The value and purpose of money
- Created by: Bia_2002
- Created on: 20-12-19 22:26
What is money?
- Anything that is widely accepted as a means of making payments e.g coins, notes and the electronic balances held in bank accounts.
Because the main purpose of money is to make payments, it is able to fulfil other purposes as well:
- People can save it for making payments in the future
- People can borrow it and repay it in the future.
- Give it to another person as a gift
- Instruct the bank to pay some contents of the bank account to someone else e.g writing a cheque.
As money fulfils all these purposes, people use it in different ways. For example:
- Beth has given her bank account instructions to pay her electricity bill by transferring money from her bank account to the electricity company every month - EDF take the money directly every month from your account(direct debit)
- Mark has borrowed money from a bank to buy a moped in 6 months' time, by depositing money in a savings account.
Using barter to trade goods and services
Before money was created, people used a system of barter to trade goods or services.

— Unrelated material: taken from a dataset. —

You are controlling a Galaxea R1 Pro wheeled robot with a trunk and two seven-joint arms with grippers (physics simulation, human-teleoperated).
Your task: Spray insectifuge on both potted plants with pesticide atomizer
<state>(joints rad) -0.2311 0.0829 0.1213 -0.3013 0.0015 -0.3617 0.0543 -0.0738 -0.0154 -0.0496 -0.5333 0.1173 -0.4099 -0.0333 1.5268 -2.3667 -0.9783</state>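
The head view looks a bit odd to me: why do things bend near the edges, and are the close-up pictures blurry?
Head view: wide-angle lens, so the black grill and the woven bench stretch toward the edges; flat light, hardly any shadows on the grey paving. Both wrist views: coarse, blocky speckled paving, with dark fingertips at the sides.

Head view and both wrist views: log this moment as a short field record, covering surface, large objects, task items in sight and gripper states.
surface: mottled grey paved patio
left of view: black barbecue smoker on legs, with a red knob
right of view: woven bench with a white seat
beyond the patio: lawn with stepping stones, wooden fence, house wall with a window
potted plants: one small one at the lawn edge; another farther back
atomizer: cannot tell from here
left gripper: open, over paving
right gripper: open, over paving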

Bartering is about a fair exchange - when both parties swap two things of equal value and you get something you want.
Limitations of using bartering:
- Relies on a 'double coincidence of wants', both have to agree on what they want
- You might have to travel quite far
- Time-consuming
- Giving more for less
Using items with intrinsic value as payment
The limitations of barter led people to create systems where the local community used an item they all valued as a means of payment. People in Japan, for example, used rice as 'money'. Buyers and sellers would agree on how much rice an item was worth: the buyer would then give the seller the agreed quantity of rice and receive the good they wanted in exchange.
Other items that communities have used in the past include:
- Pigs
- Cowrie shells
- Stones
- Vodka
Metals including gold were valued because they could be used to make weapons, tools and jewellery. Pieces of metal began to be used as money, too.